Write out exactly the lines of the entries below from the one holding "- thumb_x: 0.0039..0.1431" to the one holding "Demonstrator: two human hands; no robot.", inclusive, and leave out all other lines.

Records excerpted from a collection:

★ ★ ★

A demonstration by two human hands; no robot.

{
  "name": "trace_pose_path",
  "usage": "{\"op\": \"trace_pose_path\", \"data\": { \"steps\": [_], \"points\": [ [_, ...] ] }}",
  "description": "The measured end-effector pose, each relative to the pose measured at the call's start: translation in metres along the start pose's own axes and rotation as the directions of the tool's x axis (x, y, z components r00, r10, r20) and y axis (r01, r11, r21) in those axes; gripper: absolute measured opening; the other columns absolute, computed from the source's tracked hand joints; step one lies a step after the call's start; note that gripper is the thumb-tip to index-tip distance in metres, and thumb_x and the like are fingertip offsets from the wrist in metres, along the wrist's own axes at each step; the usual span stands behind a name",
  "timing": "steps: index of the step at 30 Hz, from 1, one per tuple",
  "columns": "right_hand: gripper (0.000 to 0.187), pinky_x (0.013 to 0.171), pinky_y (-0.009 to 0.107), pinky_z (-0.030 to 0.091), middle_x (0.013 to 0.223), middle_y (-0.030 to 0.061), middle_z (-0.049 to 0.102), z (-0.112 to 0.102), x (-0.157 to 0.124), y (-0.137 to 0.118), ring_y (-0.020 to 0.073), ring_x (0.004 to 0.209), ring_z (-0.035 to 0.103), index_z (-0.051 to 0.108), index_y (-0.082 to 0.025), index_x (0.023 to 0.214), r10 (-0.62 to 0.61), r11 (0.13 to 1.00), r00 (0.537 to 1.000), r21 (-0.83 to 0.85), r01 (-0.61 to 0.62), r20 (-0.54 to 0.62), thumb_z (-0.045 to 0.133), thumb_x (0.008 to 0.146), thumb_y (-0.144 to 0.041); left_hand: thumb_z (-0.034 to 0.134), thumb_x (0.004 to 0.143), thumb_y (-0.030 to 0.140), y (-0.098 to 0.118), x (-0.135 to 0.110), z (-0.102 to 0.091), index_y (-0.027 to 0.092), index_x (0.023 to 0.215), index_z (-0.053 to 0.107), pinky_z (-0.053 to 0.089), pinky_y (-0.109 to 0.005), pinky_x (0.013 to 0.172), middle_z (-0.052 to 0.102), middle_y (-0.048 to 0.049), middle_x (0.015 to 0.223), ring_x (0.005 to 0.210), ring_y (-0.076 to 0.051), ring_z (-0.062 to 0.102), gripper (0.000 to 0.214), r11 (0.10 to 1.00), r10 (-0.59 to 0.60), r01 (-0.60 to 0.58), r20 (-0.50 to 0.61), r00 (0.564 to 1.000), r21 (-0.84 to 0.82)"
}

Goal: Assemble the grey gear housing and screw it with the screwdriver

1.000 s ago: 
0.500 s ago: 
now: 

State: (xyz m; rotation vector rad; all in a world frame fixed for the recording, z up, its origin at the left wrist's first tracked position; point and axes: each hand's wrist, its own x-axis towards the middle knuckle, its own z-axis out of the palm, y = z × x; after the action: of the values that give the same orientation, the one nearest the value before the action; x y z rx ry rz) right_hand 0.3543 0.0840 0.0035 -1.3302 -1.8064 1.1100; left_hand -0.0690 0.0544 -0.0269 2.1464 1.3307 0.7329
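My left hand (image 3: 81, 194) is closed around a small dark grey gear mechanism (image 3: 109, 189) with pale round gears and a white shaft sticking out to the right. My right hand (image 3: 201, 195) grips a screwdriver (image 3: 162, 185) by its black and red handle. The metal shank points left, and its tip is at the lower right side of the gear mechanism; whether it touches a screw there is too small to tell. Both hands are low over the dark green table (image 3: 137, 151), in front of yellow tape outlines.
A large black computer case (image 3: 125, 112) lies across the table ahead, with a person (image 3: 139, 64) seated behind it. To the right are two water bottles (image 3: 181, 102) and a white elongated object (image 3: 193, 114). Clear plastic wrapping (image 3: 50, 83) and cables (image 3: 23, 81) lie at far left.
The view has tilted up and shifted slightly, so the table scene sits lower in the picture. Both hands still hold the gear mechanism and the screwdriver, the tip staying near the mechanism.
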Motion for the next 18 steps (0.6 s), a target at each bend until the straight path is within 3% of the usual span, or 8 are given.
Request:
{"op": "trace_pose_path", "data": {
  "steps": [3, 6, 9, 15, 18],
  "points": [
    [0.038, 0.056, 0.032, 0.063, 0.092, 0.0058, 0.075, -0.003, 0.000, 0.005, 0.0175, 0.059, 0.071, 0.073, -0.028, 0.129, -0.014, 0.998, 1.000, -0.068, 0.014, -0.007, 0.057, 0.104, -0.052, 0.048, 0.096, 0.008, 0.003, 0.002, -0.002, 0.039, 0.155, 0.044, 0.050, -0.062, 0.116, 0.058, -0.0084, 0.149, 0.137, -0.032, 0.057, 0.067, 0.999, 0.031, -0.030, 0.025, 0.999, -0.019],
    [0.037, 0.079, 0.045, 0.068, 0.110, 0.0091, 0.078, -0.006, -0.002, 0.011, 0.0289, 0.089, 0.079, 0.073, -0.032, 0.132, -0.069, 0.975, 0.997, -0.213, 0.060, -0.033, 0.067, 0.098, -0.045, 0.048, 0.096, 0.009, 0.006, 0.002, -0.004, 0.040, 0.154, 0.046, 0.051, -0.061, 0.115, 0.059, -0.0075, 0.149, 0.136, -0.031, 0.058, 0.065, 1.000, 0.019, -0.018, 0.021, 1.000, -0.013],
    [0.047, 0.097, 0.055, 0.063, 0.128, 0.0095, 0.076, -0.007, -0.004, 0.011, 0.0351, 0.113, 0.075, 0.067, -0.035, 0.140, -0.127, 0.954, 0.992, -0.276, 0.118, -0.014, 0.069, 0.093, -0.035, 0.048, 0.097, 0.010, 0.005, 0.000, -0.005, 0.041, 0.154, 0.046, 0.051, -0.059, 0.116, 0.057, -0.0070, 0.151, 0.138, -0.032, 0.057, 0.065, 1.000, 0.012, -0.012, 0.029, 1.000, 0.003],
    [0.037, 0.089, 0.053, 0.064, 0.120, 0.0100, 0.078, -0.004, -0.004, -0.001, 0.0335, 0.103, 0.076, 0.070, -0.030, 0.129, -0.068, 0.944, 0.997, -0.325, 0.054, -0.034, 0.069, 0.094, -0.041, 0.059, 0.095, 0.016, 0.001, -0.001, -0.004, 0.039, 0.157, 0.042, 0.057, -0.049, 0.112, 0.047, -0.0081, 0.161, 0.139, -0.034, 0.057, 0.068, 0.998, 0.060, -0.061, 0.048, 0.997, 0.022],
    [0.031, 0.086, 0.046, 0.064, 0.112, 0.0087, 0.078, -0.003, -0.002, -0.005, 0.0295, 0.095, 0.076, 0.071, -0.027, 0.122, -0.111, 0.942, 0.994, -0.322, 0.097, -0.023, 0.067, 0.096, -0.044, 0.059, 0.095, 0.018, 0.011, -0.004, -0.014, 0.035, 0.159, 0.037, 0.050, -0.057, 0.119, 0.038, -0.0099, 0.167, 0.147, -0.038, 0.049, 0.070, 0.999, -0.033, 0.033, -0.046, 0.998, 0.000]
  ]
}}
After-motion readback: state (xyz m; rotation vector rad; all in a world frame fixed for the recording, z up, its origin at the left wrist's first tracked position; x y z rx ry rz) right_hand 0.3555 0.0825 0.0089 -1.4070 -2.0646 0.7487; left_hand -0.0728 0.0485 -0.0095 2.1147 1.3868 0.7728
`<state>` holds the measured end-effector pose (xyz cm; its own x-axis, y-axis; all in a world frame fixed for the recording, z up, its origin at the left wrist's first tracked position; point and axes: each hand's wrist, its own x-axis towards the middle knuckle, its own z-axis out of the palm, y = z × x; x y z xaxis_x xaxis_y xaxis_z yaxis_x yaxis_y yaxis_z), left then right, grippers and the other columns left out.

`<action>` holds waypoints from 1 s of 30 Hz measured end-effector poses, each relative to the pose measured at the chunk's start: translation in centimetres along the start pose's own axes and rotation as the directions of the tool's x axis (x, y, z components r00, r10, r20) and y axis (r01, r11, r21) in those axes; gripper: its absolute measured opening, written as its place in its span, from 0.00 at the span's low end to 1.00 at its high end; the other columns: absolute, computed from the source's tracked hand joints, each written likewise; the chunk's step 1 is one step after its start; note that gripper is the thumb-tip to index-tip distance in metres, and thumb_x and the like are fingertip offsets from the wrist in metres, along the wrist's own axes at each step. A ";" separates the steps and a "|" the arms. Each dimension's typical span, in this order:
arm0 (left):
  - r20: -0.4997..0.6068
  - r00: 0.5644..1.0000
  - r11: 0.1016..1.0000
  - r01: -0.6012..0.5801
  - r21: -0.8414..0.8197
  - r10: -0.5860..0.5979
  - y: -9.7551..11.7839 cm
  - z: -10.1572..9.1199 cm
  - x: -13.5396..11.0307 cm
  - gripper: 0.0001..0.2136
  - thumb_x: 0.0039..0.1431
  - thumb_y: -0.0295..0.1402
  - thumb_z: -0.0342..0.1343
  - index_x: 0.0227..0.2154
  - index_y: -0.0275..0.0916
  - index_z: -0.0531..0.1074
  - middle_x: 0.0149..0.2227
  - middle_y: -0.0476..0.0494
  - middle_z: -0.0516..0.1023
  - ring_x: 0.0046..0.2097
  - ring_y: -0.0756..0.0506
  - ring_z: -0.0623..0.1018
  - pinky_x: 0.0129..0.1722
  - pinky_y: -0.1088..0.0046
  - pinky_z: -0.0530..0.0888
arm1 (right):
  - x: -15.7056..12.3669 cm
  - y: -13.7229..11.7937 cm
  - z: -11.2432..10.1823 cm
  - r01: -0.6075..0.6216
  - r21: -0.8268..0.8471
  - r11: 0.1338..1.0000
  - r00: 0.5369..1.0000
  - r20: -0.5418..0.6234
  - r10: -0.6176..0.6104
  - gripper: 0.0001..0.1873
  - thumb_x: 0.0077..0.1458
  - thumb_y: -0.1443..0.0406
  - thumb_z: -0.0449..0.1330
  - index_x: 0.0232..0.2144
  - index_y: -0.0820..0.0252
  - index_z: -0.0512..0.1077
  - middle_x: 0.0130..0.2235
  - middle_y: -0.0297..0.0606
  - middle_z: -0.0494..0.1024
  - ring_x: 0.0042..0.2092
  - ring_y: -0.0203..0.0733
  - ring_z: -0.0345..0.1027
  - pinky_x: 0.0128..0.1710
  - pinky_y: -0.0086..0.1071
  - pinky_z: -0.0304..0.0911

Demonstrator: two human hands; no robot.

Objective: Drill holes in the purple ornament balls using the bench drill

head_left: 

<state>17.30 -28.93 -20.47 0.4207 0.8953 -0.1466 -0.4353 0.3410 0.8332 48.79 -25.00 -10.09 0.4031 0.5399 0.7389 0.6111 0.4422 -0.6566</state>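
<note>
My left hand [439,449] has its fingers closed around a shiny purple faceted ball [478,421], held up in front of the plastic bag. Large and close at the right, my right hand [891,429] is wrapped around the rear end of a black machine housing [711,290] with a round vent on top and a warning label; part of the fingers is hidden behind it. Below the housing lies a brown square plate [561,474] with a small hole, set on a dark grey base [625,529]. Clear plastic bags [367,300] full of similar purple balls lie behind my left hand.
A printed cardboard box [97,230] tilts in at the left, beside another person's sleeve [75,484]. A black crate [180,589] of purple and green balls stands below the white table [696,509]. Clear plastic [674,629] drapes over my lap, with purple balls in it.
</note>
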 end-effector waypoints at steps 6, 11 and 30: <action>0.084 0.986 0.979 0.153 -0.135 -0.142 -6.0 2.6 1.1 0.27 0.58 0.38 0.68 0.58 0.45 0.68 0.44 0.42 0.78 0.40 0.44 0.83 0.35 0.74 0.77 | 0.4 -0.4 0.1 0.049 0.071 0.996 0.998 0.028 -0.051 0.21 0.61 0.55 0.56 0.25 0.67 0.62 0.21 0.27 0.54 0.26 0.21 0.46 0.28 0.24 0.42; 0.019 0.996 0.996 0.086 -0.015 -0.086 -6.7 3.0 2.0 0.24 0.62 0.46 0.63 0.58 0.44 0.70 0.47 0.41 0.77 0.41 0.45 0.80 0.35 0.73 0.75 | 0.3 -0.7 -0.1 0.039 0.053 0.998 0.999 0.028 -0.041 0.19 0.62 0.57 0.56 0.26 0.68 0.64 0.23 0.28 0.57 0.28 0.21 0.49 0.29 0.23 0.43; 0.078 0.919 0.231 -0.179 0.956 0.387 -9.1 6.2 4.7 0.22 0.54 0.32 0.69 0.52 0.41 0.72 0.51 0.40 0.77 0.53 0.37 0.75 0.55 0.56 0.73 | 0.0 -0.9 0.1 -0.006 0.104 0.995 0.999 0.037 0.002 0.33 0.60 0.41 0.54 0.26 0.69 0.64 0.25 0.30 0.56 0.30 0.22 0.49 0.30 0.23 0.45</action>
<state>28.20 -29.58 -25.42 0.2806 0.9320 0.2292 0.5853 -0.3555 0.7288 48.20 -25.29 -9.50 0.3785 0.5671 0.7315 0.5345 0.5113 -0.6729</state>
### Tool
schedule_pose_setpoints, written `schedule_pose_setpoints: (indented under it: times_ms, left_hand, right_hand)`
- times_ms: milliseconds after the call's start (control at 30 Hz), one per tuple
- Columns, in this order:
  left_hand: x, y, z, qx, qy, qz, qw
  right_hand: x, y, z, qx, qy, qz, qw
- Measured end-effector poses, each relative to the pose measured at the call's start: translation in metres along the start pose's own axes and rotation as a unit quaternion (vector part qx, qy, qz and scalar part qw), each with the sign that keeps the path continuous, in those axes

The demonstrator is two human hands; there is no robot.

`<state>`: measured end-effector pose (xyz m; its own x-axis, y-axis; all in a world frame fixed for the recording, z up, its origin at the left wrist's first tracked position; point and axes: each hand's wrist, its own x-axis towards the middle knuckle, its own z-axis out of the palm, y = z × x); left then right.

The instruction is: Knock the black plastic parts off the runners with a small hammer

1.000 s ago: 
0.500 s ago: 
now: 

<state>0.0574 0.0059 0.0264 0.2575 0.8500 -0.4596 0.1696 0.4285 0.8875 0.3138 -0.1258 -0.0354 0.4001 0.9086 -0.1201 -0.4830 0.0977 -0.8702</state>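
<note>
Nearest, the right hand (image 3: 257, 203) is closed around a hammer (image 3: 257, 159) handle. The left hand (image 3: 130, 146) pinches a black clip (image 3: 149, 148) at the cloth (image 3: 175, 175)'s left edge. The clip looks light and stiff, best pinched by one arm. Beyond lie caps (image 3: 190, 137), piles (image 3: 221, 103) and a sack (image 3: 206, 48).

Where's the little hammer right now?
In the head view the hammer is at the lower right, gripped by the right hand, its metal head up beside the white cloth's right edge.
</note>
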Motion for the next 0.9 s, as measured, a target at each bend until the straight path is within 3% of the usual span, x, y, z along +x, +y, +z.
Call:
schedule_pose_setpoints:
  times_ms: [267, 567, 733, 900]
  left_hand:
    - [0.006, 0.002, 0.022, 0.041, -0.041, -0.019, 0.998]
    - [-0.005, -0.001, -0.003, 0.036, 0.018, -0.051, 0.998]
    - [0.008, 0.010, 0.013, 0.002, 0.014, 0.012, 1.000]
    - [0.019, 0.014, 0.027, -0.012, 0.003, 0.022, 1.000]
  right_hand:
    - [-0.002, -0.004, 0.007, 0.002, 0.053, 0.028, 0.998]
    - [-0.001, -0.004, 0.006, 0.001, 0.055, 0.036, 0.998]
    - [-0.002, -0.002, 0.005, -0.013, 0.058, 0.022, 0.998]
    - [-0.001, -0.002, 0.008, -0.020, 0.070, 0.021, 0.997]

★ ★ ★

## Answer to this problem
  - thumb_x: 0.0039..0.1431
  - thumb_y: -0.0295..0.1402
  - thumb_z: -0.0342..0.1343
  - index_x: 0.0227..0.2154
  - index_y: -0.0275..0.0916
  - index_z: -0.0531..0.1074
  - middle_x: 0.0149..0.2227
  - middle_y: -0.0476..0.0494
  - middle_z: -0.0516..0.1023
  - ring_x: 0.0046..0.2097
  - ring_y: -0.0756..0.0506
  - ring_z: -0.0623..0.1018
  - pinky_x: 0.0129..0.1722
  - pinky_y: -0.1088..0.0046
  - pinky_z: -0.0530..0.0888
arm1 (right):
  - x: -15.7056..12.3669 cm
  - y: -13.7229..11.7937 cm
  - z: -11.2432..10.1823 cm
  - r01: -0.6075..0.6216
  - r21: -0.8268..0.8471
  - r11: 0.1338..1.0000
  - r00: 0.5369..1.0000
  - r20: -0.5418..0.6234
  - r10: -0.6176..0.6104
  - gripper: 0.0001..0.1873
  - thumb_x: 0.0077..0.1458
  - thumb_y: -0.1443..0.0406
  - thumb_z: -0.0449..0.1330
  - index_x: 0.0232..0.2144
  - index_y: -0.0820..0.0252
  - index_z: -0.0512..0.1077
  - middle_x: 0.0130..0.2235
  - middle_y: -0.0297..0.0606
  - middle_z: -0.0494..0.1024
  - ring_x: 0.0042..0.2092
  - ring_y: -0.0203..0.0733
  - ring_z: -0.0345..0.1027
  - pinky_x: 0.0128..0.1710
  - pinky_y: -0.0086..0.1071
  - pinky_z: -0.0304..0.0911

Demonstrator: two human hands; no robot.

This exercise has been answered in full.